Minicab drivers block London's Parliament Square in protest over changes to the congestion charge on February 25, 2019SOPA Images/ LightRocket/ Getty Images

But taking strong action on the environment can have a political cost, as French President Emmanuel Macron learned last November: his plan to cut carbon emissions by hiking fuel taxes enraged working-class people in rural areas who rely on their cars. The ongoing “Yellow Vest” protest movement has become a major challenge for Macron’s attempts to push through reform.

Khan faces his own resistance. The ULEZ charges have sparked outrage in the rightwing press, and among suburban drivers who are frustrated by the government’s change of heart on diesel fuels. Plans to extend the ULEZ in 2021 to an area roughly five miles out from the center of town, affecting 3.6 million people’s homes, could pose a problem for Khan’s re-election bid next year. Almost 80,000 people have signed a petition against the extension, and angry drivers hounded Khan on a trip to suburban Chingford. His conservative opponent for mayor, Shaun Bailey, has pledged to stop the extension and labeled Khan’s anti-pollution measures “vanity projects.”

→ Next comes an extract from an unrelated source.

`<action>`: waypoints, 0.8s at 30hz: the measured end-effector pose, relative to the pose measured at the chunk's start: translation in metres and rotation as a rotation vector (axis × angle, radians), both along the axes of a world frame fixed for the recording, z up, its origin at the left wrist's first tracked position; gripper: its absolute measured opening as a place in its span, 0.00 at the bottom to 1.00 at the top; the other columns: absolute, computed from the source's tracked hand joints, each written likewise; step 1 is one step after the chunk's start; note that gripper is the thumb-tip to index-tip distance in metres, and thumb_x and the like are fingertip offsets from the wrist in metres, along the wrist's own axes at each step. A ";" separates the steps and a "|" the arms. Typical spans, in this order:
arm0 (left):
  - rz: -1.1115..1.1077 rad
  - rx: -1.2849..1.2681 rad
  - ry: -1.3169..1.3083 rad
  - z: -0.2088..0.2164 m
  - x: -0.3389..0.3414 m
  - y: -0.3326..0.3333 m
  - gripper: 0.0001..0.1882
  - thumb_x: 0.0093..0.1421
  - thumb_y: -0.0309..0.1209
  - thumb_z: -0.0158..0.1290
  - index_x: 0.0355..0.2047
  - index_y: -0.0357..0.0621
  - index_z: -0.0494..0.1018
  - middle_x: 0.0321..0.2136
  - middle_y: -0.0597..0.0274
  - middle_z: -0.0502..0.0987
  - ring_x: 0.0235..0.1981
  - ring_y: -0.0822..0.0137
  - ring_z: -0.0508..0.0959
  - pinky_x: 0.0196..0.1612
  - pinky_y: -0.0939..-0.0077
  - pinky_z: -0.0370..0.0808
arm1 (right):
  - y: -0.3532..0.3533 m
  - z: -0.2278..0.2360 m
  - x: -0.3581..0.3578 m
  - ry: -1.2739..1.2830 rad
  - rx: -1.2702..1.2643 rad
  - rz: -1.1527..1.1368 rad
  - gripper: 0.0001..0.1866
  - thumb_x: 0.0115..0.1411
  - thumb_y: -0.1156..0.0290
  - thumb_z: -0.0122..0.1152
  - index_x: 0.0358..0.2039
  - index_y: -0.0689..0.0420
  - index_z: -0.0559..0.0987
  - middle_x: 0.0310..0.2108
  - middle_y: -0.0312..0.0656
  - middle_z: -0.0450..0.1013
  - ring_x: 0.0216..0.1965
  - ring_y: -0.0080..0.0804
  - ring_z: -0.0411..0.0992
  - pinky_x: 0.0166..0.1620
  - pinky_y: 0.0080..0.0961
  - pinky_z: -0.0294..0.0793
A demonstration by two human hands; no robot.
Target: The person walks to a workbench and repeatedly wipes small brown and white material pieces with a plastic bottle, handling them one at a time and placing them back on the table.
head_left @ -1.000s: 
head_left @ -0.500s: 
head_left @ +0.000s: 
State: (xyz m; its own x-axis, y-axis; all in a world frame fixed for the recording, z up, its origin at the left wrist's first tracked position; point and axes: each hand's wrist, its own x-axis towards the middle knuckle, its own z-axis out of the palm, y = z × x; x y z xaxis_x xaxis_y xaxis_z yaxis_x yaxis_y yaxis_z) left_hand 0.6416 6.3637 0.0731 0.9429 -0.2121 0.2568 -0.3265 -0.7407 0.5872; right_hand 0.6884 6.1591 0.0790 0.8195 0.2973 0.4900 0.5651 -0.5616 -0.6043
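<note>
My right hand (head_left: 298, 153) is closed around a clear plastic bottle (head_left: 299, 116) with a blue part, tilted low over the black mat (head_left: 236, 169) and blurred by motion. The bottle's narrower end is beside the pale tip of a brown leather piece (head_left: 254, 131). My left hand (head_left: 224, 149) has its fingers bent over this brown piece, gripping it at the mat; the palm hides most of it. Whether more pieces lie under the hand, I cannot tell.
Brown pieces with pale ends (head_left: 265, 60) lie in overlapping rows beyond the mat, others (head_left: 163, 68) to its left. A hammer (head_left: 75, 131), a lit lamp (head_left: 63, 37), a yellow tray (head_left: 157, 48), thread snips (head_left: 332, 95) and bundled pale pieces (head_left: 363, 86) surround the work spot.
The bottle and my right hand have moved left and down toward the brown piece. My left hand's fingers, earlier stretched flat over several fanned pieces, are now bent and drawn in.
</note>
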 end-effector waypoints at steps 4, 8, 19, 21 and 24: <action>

The ULEZ’s strongest opposition has come from London’s swelling army of mini-cab and ride-hailing companies. From April 8, drivers for those companies will no longer be exempt from the congestion charge — which could push earnings down by 13% over an 8 hour shift. They say the change is discriminatory, because drivers of the iconic black cabs, who are mostly white, remain exempt from both the congestion charge and the ULEZ — meanwhile 95% of London’s private hire drivers come from ethnic minorities. The mayor’s office says black cabs are exempt because they are regulated by the London Transport authority and are working to a separate emissions-reduction plan set out in 2018 . But private-hire drivers have staged a series of disruptive protests in central London, carrying signs reading “Sadiq is driving us into poverty.” On April 4, a judge ruled a group of Uber drivers can sue Khan for racial discrimination.

Khan is undeterred. “I’m not going to apologize for taking bold action to fix London’s air,” he says. He points out that air pollution is also a “social justice issue,” because government research suggests poorer and ethnic minority Londoners are more likely to live close to highly polluted main roads, and less likely to own cars. The mayor has announced a $30 million fund to help small businesses scrap their older vehicles and buy cleaner alternatives.

With the proportion of people living in cities worldwide projected to reach 68% by 2050 – and London’s own population expected to grow by 37% – Khan says his aggressive approach to pollution urgently needs to become the norm. “We need to make it so that living in cities isn’t bad for you,” he says. The scale of the global air pollution crisis – with an estimated 95% of people exposed to unsafe levels – makes it hard to see that goal being accomplished soon. But if Khan’s measures stick, Londoners, at least, will breathe a little easier.